● **EXERCISE DETAILS**
Search the data below for "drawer"; list each line that holds it.

*** DATASET EXCERPT ***

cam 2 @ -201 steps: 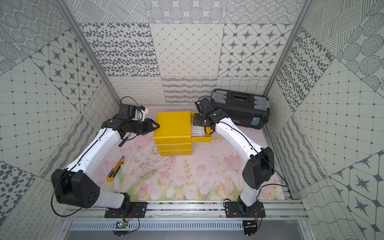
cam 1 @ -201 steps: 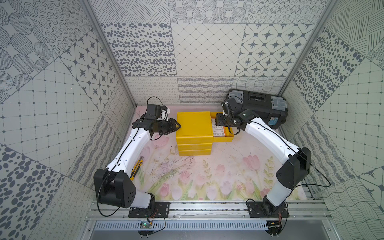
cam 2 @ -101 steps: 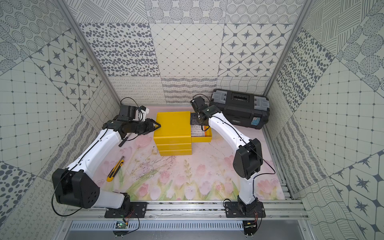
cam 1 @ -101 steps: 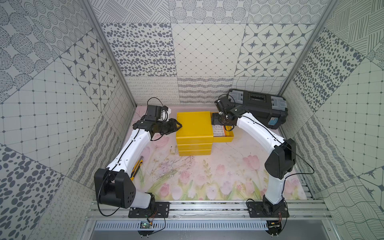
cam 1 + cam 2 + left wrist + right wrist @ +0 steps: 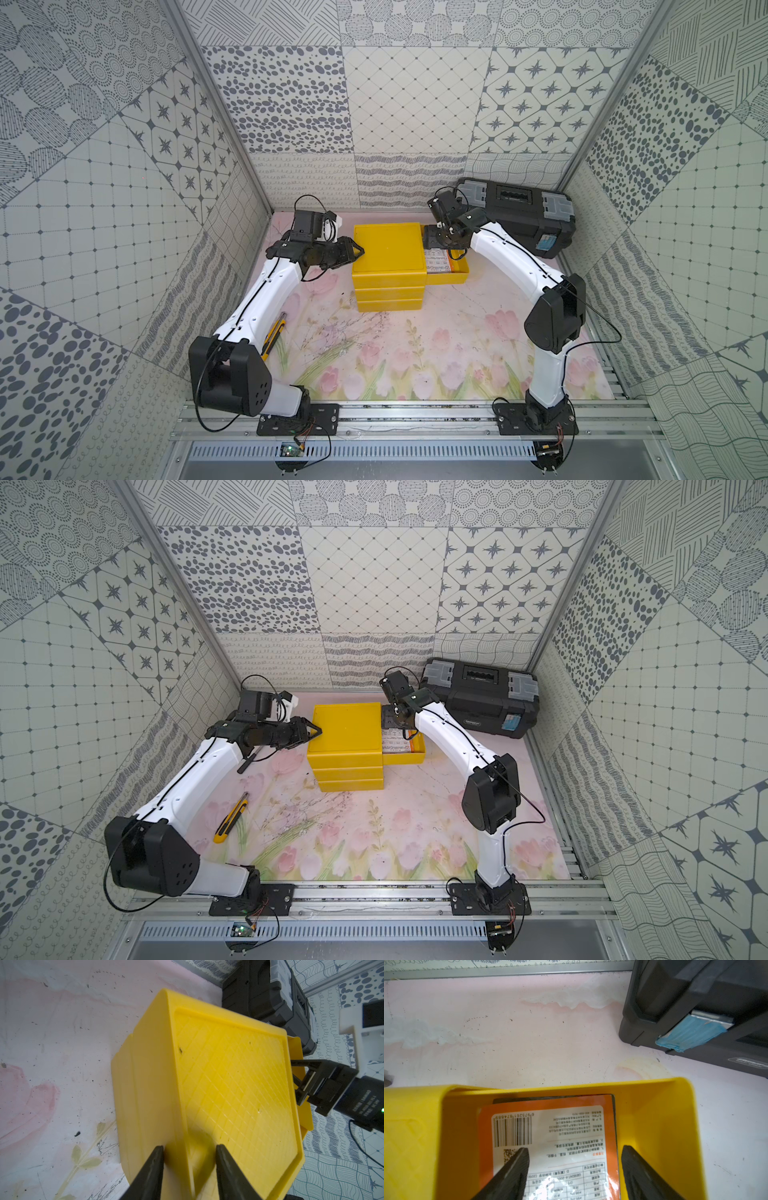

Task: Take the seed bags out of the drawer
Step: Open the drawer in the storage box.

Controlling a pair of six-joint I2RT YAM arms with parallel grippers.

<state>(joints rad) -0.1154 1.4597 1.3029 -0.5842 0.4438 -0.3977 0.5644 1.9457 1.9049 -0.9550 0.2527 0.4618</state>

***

● **TASK ANSWER**
Task: Take the seed bags out of the drawer
Step: Open the drawer in the storage box.

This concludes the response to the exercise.